The Denver Post: Colorado Nonprofit To Sell Its Share Of Hospital Group To For-Profit HCA
The Colorado Health Foundation is selling its share of the metro area's largest hospital group for $1.45 billion, giving up control to a giant for-profit chain while creating the largest charity in the state. Hospital Corporation of America will pay cash for the foundation's 40 percent interest in a hospital collection that includes Swedish, Presbyterian/St. Luke's, Rose, Sky Ridge and more (Booth, 6/16).
Minnesota Public Radio: Campaign Begins To Create Hospice For Minn. Children
Most children in Minnesota with terminal health conditions die either in the hospital or at home. Even though the hospice movement has been growing in recent years and Minnesota has 15 residential hospice homes for adults, there are none in the state for kids. Katie Lindenfelser, a Coon Rapids therapist, wants to change that (Benson, 6/16).
Mercury News: El Camino Hospital Slammed By Grand Jury For Lack Of Transparency
A Santa Clara County civil grand jury report released Thursday slams Mountain View's El Camino Hospital for a lack of transparency about how it spends taxpayer money. While El Camino is a private nonprofit corporation, it receives between $5 million and $9 million per year from a 1 percent property tax, according to hospital spokeswoman Chris Ernst.

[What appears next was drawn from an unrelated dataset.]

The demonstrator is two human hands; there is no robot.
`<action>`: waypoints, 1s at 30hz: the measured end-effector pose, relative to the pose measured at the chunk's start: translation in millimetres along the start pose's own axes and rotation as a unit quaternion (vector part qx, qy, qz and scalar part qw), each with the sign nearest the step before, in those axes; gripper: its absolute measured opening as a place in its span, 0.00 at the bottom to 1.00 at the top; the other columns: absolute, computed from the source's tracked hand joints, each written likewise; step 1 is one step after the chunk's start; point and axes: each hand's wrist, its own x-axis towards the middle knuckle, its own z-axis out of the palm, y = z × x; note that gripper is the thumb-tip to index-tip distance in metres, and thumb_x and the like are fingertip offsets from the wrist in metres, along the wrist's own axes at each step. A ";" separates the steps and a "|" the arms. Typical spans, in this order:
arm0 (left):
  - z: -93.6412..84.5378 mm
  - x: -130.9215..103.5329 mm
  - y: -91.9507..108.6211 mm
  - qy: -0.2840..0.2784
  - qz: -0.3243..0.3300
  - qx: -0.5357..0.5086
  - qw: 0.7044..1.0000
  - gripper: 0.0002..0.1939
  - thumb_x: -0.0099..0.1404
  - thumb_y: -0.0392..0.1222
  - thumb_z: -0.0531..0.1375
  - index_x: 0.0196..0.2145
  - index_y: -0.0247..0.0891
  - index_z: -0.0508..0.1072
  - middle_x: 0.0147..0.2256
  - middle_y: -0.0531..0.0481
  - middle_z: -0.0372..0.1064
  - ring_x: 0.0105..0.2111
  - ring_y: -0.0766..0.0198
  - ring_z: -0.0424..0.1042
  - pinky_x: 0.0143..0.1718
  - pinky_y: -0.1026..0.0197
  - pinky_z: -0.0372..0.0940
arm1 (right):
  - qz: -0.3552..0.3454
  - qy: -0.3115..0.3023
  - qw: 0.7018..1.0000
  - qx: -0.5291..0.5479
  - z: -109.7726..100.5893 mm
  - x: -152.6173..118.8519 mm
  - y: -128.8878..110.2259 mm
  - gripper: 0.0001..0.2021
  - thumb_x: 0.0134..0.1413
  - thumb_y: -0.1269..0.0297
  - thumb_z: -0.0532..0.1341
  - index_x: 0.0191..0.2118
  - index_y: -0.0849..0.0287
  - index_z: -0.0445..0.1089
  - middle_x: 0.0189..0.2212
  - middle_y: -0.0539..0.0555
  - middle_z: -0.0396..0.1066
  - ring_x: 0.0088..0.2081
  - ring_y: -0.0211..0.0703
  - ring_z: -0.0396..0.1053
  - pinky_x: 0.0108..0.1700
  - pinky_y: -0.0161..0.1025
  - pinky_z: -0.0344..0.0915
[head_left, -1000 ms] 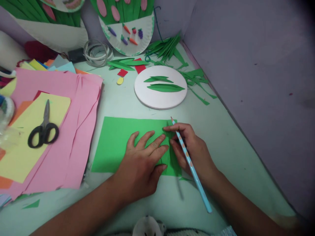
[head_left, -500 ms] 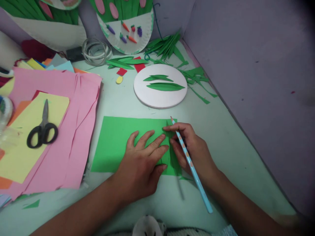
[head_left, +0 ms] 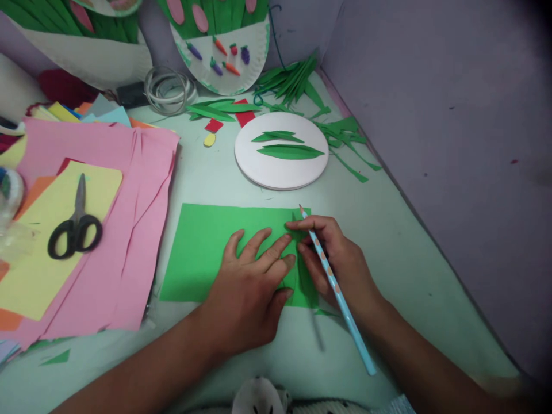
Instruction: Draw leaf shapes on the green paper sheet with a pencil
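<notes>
A green paper sheet (head_left: 198, 247) lies on the pale table. My left hand (head_left: 252, 287) presses flat on it with fingers spread. At the sheet's right part, my right hand (head_left: 340, 259) holds a light blue pencil with orange dots (head_left: 336, 287), its tip pointing up and away from the paper. The right thumb and index finger touch a narrow green leaf-shaped piece (head_left: 296, 241) on the sheet; its edges are hard to tell from the sheet. Beyond the sheet, a white oval board (head_left: 280, 175) carries green paper leaves (head_left: 290, 152).
Black-handled scissors (head_left: 76, 227) rest on yellow paper (head_left: 38, 287) over pink sheets (head_left: 142, 230) at left. Green cuttings (head_left: 345, 135) and leaves (head_left: 215, 108) lie at the back, near a wire coil (head_left: 169, 92). A decorated paper plate (head_left: 224, 63) leans behind. A wall (head_left: 440, 115) borders the right.
The pencil's lower end has shifted slightly right. Both hands stay in nearly the same place.
</notes>
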 end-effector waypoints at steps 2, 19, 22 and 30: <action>-0.5 0.5 1.3 -0.006 -0.003 0.007 1.000 0.17 0.63 0.39 0.54 0.50 0.39 0.68 0.62 0.47 0.55 0.61 0.44 0.52 0.58 0.32 0.42 | 0.027 0.030 0.996 0.074 -0.1 -1.7 0.9 0.11 0.58 0.64 0.57 0.47 0.53 0.64 0.40 0.52 0.74 0.32 0.40 0.71 0.34 0.38 0.67; 1.7 1.4 -1.1 -0.002 -0.008 0.014 1.000 0.21 0.62 0.39 0.54 0.54 0.41 0.63 0.63 0.51 0.54 0.60 0.49 0.53 0.59 0.36 0.42 | 0.039 0.125 0.982 0.134 0.4 3.0 1.7 0.08 0.60 0.61 0.57 0.33 0.56 0.71 0.24 0.47 0.71 0.22 0.34 0.67 0.25 0.32 0.64; 2.9 1.0 -2.0 -0.002 0.000 0.022 1.000 0.20 0.63 0.40 0.54 0.53 0.41 0.64 0.63 0.51 0.54 0.61 0.49 0.53 0.59 0.37 0.41 | 0.039 0.117 0.984 0.129 0.9 5.3 3.8 0.09 0.61 0.61 0.56 0.33 0.56 0.71 0.26 0.48 0.71 0.24 0.34 0.67 0.26 0.32 0.64; 2.9 0.7 -2.8 0.003 0.007 0.026 1.000 0.18 0.64 0.41 0.53 0.52 0.41 0.66 0.63 0.51 0.53 0.60 0.48 0.53 0.59 0.36 0.42 | 0.032 0.102 0.985 0.137 -0.2 7.1 5.3 0.09 0.62 0.63 0.55 0.33 0.55 0.69 0.25 0.46 0.70 0.22 0.32 0.65 0.28 0.32 0.63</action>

In addition, voters passed a $148 million bond measure for hospital facilities in 2003. The taxpayer money is administered by the El Camino Hospital District, an oversight group made up of a publicly elected board of directors (Samuels, 6/17).
The Miami Herald: Miami-Dade Schools Police Bust Medical Insurance Bogus Billing Scheme
A medical clinic owner and two Miami-Dade school bus drivers have been arrested for allegedly conspiring to bill the district's health insurance for phony medical procedures in a scheme that cost taxpayers at least $1 million. More people will likely be arrested soon, law enforcement and schools authorities said Thursday at a press conference (Ovalle, 6/16).
The New York Times: Concern For Vast Social Services Database On City's Neediest
Using data-sharing concepts developed by the Department of Homeland Security and other law enforcement agencies, the database links together vast amounts of information gathered by city agencies that previously maintained their files separately. Now, workers in an array of city departments will have access to information about nearly half of the city's residents, including welfare and food stamp payments, child care vouchers, and records of Medicaid enrollment and stays in public housing and shelters, among other kinds of social service records (Hartocollis, 6/16).